Al llegar a la clínica nos percatamos de que no había camillas ni camilleros, nos dieron una silla de ruedas y el trabajo pesado lo tendríamos que hacer nosotros. La bajamos del carro bajo un aguacero que llegó para mojar y complicar las cosas. Cuando el doctor vio a Ciela no quiso atenderla. Ya me había quebrado en numerosas oportunidades durante el día, pero en ese momento comencé a llorar sin ningún tipo de vergüenza, mientras me apoyaba contra la helada pared del lugar. Sin duda alguna en ese momento cuestioné mi fe en Dios, pero hoy que veo las cosas desde afuera, agradezco por personas maravillosas que fueron de gran ayuda ese atropellado día.
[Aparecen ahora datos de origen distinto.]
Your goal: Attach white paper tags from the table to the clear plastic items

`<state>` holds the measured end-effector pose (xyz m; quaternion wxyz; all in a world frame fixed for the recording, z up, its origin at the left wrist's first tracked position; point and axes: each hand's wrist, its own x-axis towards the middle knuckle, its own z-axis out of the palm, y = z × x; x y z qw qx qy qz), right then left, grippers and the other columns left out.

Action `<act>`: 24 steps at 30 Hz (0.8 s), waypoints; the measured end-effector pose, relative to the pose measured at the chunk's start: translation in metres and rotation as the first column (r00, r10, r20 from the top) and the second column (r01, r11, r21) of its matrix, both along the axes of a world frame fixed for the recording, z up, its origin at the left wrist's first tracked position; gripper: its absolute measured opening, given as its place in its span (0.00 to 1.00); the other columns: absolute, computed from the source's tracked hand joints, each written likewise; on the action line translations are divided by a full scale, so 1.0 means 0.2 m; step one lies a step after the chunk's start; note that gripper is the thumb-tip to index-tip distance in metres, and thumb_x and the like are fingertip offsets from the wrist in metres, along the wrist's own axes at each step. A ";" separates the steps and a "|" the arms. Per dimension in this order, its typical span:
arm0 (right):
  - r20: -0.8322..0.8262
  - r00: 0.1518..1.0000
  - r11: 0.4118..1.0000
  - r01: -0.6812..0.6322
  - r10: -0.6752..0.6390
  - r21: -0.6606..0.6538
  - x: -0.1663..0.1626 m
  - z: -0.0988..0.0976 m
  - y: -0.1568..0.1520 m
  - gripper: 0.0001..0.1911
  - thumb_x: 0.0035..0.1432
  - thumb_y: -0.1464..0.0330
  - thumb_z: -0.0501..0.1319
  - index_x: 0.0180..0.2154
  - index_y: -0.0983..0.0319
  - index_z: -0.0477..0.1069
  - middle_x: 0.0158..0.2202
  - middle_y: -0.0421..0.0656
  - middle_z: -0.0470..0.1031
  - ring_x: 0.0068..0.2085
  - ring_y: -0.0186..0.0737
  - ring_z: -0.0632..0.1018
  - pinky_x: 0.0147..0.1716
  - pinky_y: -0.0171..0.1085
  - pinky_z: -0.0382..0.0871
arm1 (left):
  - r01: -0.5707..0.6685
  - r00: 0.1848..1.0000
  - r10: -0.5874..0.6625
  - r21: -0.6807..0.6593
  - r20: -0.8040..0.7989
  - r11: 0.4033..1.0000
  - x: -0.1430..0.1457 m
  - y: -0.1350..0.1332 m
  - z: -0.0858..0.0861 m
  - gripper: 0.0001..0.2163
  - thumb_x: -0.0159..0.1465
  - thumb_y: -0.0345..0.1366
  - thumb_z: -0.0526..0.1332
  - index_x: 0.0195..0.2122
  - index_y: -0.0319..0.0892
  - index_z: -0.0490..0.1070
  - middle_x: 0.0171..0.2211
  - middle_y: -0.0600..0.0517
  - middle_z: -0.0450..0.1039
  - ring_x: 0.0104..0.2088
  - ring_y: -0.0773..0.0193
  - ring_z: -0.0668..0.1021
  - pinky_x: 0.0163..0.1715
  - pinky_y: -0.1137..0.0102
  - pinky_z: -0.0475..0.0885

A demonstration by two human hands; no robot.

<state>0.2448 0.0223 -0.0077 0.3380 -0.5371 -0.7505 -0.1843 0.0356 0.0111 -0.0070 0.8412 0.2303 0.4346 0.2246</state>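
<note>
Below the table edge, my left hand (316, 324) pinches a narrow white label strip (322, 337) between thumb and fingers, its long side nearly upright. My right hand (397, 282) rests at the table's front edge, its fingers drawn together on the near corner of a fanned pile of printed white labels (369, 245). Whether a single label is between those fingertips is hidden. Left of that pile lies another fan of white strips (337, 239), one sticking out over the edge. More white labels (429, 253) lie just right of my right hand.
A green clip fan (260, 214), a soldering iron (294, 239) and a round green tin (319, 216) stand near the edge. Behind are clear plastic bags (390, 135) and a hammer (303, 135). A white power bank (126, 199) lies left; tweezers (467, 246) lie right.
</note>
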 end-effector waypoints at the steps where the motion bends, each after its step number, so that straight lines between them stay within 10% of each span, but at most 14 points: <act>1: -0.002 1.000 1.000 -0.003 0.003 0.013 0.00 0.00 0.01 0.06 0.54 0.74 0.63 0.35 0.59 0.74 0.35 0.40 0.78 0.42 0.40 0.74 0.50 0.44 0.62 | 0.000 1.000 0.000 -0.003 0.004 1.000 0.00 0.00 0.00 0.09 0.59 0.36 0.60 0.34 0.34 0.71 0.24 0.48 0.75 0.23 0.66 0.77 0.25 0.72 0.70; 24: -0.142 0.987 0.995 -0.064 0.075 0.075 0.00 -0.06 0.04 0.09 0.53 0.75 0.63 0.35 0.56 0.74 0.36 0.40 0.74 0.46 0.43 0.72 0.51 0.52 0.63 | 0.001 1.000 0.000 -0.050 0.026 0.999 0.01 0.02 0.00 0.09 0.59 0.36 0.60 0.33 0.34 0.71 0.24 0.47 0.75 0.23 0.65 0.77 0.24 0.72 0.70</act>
Ricardo y Juan quienes sin ser familiares de Ciela la cargaron de arriba a abajo, la monjita que nos facilitó la cita y le ablandó el corazón al doctor para que nos atendiera, Leidy, la enfermera cubana de algún CDI, quien amablemente nos regaló insumos médicos que como ella misma dice “ni con la plata se compran, porque no se consiguen”.

Hoy Ciela está en su cuarto al que transformamos en un hospital improvisado. El dinero alcanza a duras penas para pagar a una enfermera que viene de vez en cuando a regalarle a ella unas horas de calidad. Conseguir las medicinas y los demás insumos ha sido una labor titánica y costosa, que se ha logrado gracias al trabajo en equipo y siguiendo una complicada logística.